Directions
Start to finish, write out the entries exactly, leaving the pictures aside.

Provided data
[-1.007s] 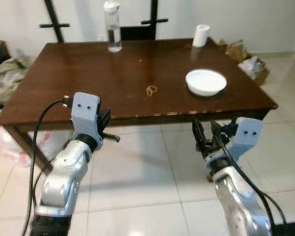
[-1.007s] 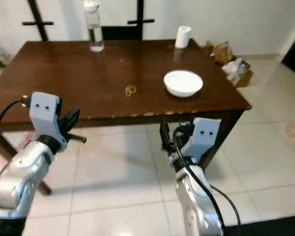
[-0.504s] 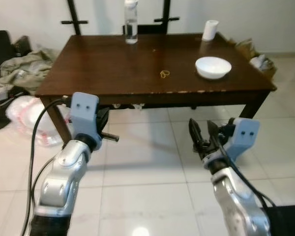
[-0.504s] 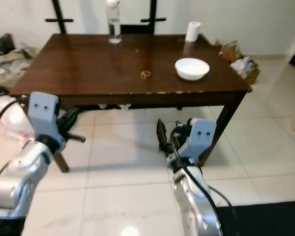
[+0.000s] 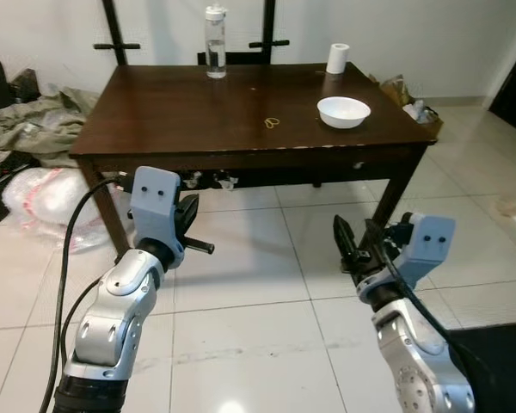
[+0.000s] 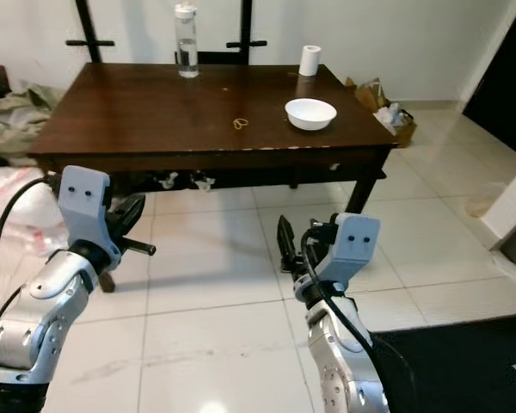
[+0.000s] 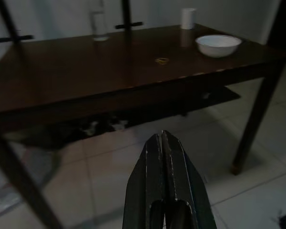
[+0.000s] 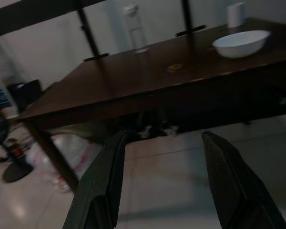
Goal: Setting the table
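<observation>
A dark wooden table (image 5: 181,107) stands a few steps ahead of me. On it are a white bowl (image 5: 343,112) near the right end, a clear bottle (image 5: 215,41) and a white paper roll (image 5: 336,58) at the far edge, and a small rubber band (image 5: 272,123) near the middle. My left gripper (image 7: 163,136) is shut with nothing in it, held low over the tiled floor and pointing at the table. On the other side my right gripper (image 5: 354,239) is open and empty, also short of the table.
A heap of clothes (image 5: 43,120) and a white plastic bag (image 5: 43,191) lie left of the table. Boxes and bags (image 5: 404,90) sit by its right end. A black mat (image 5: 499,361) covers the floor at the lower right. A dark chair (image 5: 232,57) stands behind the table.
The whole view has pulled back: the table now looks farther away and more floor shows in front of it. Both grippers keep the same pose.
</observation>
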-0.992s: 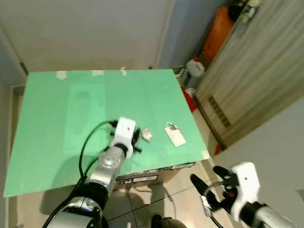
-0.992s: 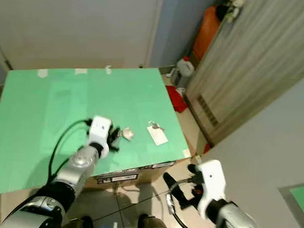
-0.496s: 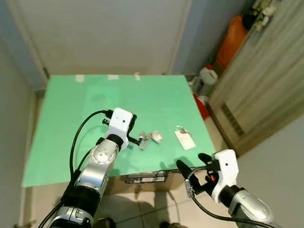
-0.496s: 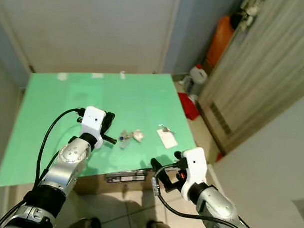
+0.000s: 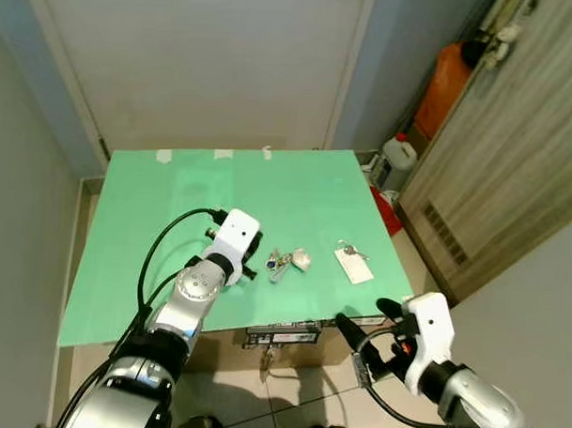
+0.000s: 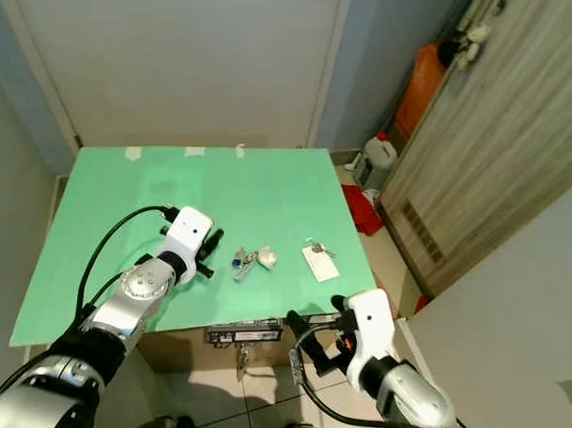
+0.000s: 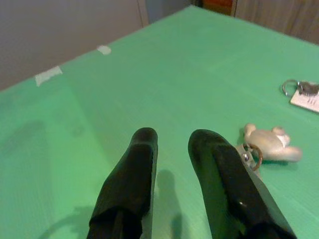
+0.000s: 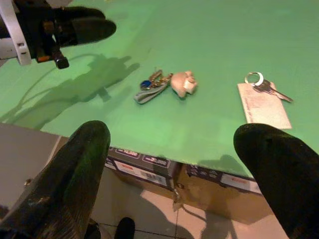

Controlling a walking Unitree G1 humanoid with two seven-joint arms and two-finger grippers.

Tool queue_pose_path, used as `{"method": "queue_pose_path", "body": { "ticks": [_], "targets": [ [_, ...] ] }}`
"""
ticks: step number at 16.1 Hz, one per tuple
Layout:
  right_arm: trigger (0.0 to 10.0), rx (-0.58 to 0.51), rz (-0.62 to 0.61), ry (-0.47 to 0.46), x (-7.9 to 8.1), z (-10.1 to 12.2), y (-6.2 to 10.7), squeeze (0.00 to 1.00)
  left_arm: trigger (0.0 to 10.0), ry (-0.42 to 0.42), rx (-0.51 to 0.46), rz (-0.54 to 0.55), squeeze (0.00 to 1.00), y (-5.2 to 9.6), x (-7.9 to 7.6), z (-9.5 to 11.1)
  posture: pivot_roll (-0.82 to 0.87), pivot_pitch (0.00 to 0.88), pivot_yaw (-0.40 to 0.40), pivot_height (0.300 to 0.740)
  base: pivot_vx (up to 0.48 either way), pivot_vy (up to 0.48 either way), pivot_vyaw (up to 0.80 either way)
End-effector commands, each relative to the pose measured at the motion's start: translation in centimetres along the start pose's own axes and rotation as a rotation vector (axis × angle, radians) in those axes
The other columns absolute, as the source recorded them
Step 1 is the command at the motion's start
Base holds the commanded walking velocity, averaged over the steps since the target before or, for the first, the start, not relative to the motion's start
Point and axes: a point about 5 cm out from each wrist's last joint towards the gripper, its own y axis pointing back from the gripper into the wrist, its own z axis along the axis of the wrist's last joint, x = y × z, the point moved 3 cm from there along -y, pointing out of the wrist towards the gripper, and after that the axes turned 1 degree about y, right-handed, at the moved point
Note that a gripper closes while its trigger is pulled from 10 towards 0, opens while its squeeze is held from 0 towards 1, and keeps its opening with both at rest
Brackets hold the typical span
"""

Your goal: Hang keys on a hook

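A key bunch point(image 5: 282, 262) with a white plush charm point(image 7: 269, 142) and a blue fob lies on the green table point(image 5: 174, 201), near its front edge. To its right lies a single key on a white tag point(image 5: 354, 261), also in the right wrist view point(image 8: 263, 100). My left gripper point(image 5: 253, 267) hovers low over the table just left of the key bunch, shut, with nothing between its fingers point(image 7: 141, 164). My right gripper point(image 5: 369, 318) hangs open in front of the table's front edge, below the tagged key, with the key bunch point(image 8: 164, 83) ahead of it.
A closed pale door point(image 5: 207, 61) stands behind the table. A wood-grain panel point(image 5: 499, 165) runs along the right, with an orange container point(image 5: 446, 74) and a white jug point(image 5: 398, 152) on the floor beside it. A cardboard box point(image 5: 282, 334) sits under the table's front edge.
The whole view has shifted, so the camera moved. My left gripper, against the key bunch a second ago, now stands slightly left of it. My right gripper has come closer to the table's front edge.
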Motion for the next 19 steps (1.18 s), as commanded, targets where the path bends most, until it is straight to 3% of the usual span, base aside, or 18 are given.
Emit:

Written answer
[-1.007s] 
[-1.007s] 
[-0.504s] 
[-0.504s] 
[+0.000s] 
[+0.000s] 
[+0.000s] 
[+0.000s] 
Goal: Setting the table
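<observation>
A dark wooden table (image 5: 181,107) stands a few steps ahead of me. On it are a white bowl (image 5: 343,112) near the right end, a clear bottle (image 5: 215,41) and a white paper roll (image 5: 336,58) at the far edge, and a small rubber band (image 5: 272,123) near the middle. My left gripper (image 7: 163,136) is shut with nothing in it, held low over the tiled floor and pointing at the table. On the other side my right gripper (image 5: 354,239) is open and empty, also short of the table.
A heap of clothes (image 5: 43,120) and a white plastic bag (image 5: 43,191) lie left of the table. Boxes and bags (image 5: 404,90) sit by its right end. A black mat (image 5: 499,361) covers the floor at the lower right. A dark chair (image 5: 232,57) stands behind the table.
The whole view has pulled back: the table now looks farther away and more floor shows in front of it. Both grippers keep the same pose.
</observation>
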-0.992s: 
-0.992s: 
-0.496s: 
-0.496s: 
+0.000s: 
+0.000s: 
+0.000s: 
+0.000s: 

Controlling a walking Unitree G1 humanoid with two seven-joint arms and two-finger grippers.

Tool queue_pose_path, used as `{"method": "queue_pose_path", "body": { "ticks": [_], "targets": [ [_, ...] ] }}`
"""
ticks: step number at 16.1 Hz, one per tuple
Layout:
  right_arm: trigger (0.0 to 10.0), rx (-0.58 to 0.51), rz (-0.62 to 0.61), ry (-0.47 to 0.46), x (-7.9 to 8.1), z (-10.1 to 12.2), y (-6.2 to 10.7), squeeze (0.00 to 1.00)
  left_arm: trigger (0.0 to 10.0), ry (-0.42 to 0.42), rx (-0.51 to 0.46), rz (-0.54 to 0.55), squeeze (0.00 to 1.00), y (-5.2 to 9.6), x (-7.9 to 7.6), z (-9.5 to 11.1)
  posture: pivot_roll (-0.82 to 0.87), pivot_pitch (0.00 to 0.88), pivot_yaw (-0.40 to 0.40), pivot_height (0.300 to 0.740)
  base: pivot_vx (up to 0.48 either way), pivot_vy (up to 0.48 either way), pivot_vyaw (up to 0.80 either way)
End-effector commands, each relative to the pose measured at the motion's start: translation in centimetres along the start pose's own axes and rotation as a rotation vector (axis × angle, radians) in those axes
The other columns absolute, as the source recorded them
Step 1 is the command at the motion's start
Base holds the commanded walking velocity, averaged over the steps since the target before or, for the first, the start, not relative to the motion's start
Point and axes: a point about 5 cm out from each wrist's last joint towards the gripper, its own y axis pointing back from the gripper into the wrist, its own z axis along the axis of the wrist's last joint, x = y × z, the point moved 3 cm from there along -y, pointing out of the wrist towards the gripper, and after that the axes turned 1 degree about y, right-handed, at the moved point
Note that a gripper closes while its trigger is pulled from 10 towards 0, opens while its squeeze is held from 0 towards 1, and keeps its opening with both at rest
Brackets hold the typical span
"""

Your goal: Hang keys on a hook

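A key bunch point(image 5: 282, 262) with a white plush charm point(image 7: 269, 142) and a blue fob lies on the green table point(image 5: 174, 201), near its front edge. To its right lies a single key on a white tag point(image 5: 354, 261), also in the right wrist view point(image 8: 263, 100). My left gripper point(image 5: 253, 267) hovers low over the table just left of the key bunch, shut, with nothing between its fingers point(image 7: 141, 164). My right gripper point(image 5: 369, 318) hangs open in front of the table's front edge, below the tagged key, with the key bunch point(image 8: 164, 83) ahead of it.
A closed pale door point(image 5: 207, 61) stands behind the table. A wood-grain panel point(image 5: 499, 165) runs along the right, with an orange container point(image 5: 446, 74) and a white jug point(image 5: 398, 152) on the floor beside it. A cardboard box point(image 5: 282, 334) sits under the table's front edge.
The whole view has shifted, so the camera moved. My left gripper, against the key bunch a second ago, now stands slightly left of it. My right gripper has come closer to the table's front edge.
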Motion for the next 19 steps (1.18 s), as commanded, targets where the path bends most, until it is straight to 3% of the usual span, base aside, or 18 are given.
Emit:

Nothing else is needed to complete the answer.